All of the data below needs to be set down again, exactly as shown.

Segment Start: INFORMATION SUPPLIED

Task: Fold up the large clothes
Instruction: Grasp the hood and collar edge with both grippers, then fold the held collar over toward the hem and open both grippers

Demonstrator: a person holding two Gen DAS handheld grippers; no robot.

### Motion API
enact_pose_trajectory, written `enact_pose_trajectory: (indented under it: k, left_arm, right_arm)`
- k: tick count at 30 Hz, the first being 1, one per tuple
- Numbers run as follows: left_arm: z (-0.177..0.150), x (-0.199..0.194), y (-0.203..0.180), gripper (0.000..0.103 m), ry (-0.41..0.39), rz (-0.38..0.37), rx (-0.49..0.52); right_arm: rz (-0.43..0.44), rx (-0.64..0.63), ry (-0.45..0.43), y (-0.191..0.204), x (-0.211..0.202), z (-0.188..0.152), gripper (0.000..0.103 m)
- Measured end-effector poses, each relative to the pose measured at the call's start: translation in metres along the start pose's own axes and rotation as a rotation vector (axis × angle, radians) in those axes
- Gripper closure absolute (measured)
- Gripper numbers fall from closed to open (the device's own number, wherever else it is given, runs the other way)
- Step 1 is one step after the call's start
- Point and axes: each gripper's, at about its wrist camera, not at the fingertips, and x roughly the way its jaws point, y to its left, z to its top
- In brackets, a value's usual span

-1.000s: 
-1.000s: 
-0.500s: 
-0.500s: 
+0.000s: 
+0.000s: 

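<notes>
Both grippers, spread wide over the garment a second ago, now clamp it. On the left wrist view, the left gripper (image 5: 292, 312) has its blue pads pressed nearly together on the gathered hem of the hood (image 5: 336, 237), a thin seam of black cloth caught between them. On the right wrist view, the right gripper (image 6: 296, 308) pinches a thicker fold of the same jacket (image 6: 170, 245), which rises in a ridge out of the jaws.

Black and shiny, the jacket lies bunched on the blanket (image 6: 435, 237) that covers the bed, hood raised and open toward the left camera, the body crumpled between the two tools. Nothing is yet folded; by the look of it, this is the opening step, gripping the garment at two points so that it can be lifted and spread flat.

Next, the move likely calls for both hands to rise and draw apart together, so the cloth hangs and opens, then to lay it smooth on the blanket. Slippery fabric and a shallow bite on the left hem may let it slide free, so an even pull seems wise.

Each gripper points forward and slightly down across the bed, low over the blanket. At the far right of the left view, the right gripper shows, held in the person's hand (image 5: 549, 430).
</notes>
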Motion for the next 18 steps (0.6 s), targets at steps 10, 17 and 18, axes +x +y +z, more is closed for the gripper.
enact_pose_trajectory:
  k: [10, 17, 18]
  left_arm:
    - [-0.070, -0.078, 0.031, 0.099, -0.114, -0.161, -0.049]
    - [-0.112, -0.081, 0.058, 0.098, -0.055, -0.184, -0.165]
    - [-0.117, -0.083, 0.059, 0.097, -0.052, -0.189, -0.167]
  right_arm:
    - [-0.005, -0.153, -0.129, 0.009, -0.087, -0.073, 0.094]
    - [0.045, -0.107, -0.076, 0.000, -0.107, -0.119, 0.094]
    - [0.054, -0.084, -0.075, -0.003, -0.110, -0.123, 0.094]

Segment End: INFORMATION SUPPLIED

RESPONSE BELOW -
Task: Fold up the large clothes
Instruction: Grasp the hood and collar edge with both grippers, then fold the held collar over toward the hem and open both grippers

Demonstrator: a person holding two Gen DAS handheld grippers; no robot.

### Motion API
enact_pose_trajectory, written `enact_pose_trajectory: (indented under it: k, left_arm, right_arm)`
- k: tick count at 30 Hz, the first being 1, one per tuple
- Numbers run as follows: left_arm: z (-0.177..0.150), x (-0.199..0.194), y (-0.203..0.180), gripper (0.000..0.103 m), ry (-0.41..0.39), rz (-0.38..0.37), rx (-0.49..0.52); right_arm: rz (-0.43..0.44), rx (-0.64..0.63), ry (-0.45..0.43), y (-0.191..0.204), x (-0.211..0.202), z (-0.188..0.152), gripper (0.000..0.103 m)
- Measured end-effector poses, each relative to the pose measured at the call's start: translation in metres along the start pose's own axes and rotation as a rotation vector (axis × angle, radians) in those axes
- Gripper closure absolute (measured)
- Gripper numbers fall from closed to open (the device's own number, wherever else it is given, runs the other way)
- Step 1 is one step after the call's start
- Point and axes: each gripper's, at about its wrist camera, not at the fingertips, and x roughly the way its jaws point, y to its left, z to its top
- In brackets, a value's usual span

-1.000s: 
-1.000s: 
-0.500s: 
-0.500s: 
+0.000s: 
+0.000s: 

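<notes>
Both grippers, spread wide over the garment a second ago, now clamp it. On the left wrist view, the left gripper (image 5: 292, 312) has its blue pads pressed nearly together on the gathered hem of the hood (image 5: 336, 237), a thin seam of black cloth caught between them. On the right wrist view, the right gripper (image 6: 296, 308) pinches a thicker fold of the same jacket (image 6: 170, 245), which rises in a ridge out of the jaws.

Black and shiny, the jacket lies bunched on the blanket (image 6: 435, 237) that covers the bed, hood raised and open toward the left camera, the body crumpled between the two tools. Nothing is yet folded; by the look of it, this is the opening step, gripping the garment at two points so that it can be lifted and spread flat.

Next, the move likely calls for both hands to rise and draw apart together, so the cloth hangs and opens, then to lay it smooth on the blanket. Slippery fabric and a shallow bite on the left hem may let it slide free, so an even pull seems wise.

Each gripper points forward and slightly down across the bed, low over the blanket. At the far right of the left view, the right gripper shows, held in the person's hand (image 5: 549, 430).
</notes>
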Motion for the next 18 steps (0.6 s), targets at steps 10, 17 and 18, axes +x +y +z, more is closed for the gripper.
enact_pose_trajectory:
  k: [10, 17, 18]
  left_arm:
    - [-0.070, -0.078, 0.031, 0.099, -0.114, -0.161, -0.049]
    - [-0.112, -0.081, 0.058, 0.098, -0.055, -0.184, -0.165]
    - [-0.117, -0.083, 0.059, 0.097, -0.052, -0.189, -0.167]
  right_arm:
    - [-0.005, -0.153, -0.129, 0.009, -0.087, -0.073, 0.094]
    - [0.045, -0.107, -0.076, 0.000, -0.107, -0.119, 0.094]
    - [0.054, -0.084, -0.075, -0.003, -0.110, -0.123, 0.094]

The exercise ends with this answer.